[27]

230 6 0
                                    

Jangan menyalahi hati yang melambung terlalu tinggi, tapi apa yang membuatnya hilang diri hingga lupa rasanya tersakiti setiap hari.

Happy reading!

***

"Melodi!"

"Assalamualaikum, Tante."

Tok Tok Tok

"Mel, denger nggak, kayak ada yang ketuk pintu," kata Aisyah menghentikan Melodi yang tengah membereskan meja makan.

Melodi memperhatikan dengan seksama. "Iya deh, Bu. Eum ... suaranya Iza! Bentar Mel ke depan dulu."

Setelahnya Melodi berjalan menuju pintu depan rumahnya.

Ceklek

"Hai Mel!" sapa orang itu. Melodi diam-diam menghela napas pelan. Melihat Iza pagi-pagi sudah di depan rumahnya, ditambah lagi dengan adanya Arthur yang pastinya bersama Iza ke rumahnya.

"Iza, ngapain pagi-pagi gini ke rumah gue?"

Iza merubah ekspresi cerianya menjadi murung. "Jadi gue nggak boleh nih ke sini lagi?" tanya Iza sambil mengerucutkan bibirnya.

"Bukan gitu, cuma ini masih jam enam lebih lima belas menit, dan lo udah ke sini tanpa ngasih tau gue lebih dulu, sama ... Kakak lo lagi." Melodi melirik sang empu saat menyebut namanya.

Arthur menaikkan alisnya tak percaya. Melodi tidak menyebut namanya, apa sekarang mereka sudah sejauh itu?

Lalu Arthur berdehem kecil sebelum berkata, "Gue tunggu di mobil."

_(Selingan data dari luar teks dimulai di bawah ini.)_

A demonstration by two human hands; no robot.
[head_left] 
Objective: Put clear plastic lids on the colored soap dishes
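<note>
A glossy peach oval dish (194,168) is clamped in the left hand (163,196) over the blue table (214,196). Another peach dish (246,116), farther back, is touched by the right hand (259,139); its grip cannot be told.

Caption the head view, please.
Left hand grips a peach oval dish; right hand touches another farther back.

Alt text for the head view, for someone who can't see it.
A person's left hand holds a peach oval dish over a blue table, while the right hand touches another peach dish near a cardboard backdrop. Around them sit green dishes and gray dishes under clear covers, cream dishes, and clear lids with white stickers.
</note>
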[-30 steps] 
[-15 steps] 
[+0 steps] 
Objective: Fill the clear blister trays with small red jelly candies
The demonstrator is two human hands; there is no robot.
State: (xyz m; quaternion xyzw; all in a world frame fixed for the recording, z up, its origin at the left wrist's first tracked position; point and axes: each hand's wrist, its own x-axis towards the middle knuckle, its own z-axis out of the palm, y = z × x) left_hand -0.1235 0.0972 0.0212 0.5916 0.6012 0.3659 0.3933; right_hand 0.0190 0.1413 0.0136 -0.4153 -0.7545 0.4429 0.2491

Tanpa mendengar balasan dari Melodi dan Iza, Arthur langsung berjalan sesuai ucapannya. Namun ternyata ia tidak masuk ke mobil, melainkan duduk di depan mobil sambil melipat kedua lengannya di dada.

"Mel, berangkat bareng gue ya? Plis plis plis ...," pinta Iza dengan memohon.

"Siapa, Mel?" teriak seseorang dari dalam rumah Melodi.

"Eh Iza ternyata, pagi-pagi gini, udah mau berangkat sekolah?" Aisyah melihat jam dindingnya yang menunjukkan jam enam lebih, bahkan belum ada setengah sepuluh.

"Hehe iya nih, Tan. Soalnya 'kan ini biasanya macet, jadi ya kalo bisa berangkat pagi-pagi, kenapa enggak, iya nggak Tan, Mel."

Aisyah memandang anaknya yang juga sedang memandangnya. "Iya sih. Eh tapi kamu udah sarapan? Sarapan di sini ya."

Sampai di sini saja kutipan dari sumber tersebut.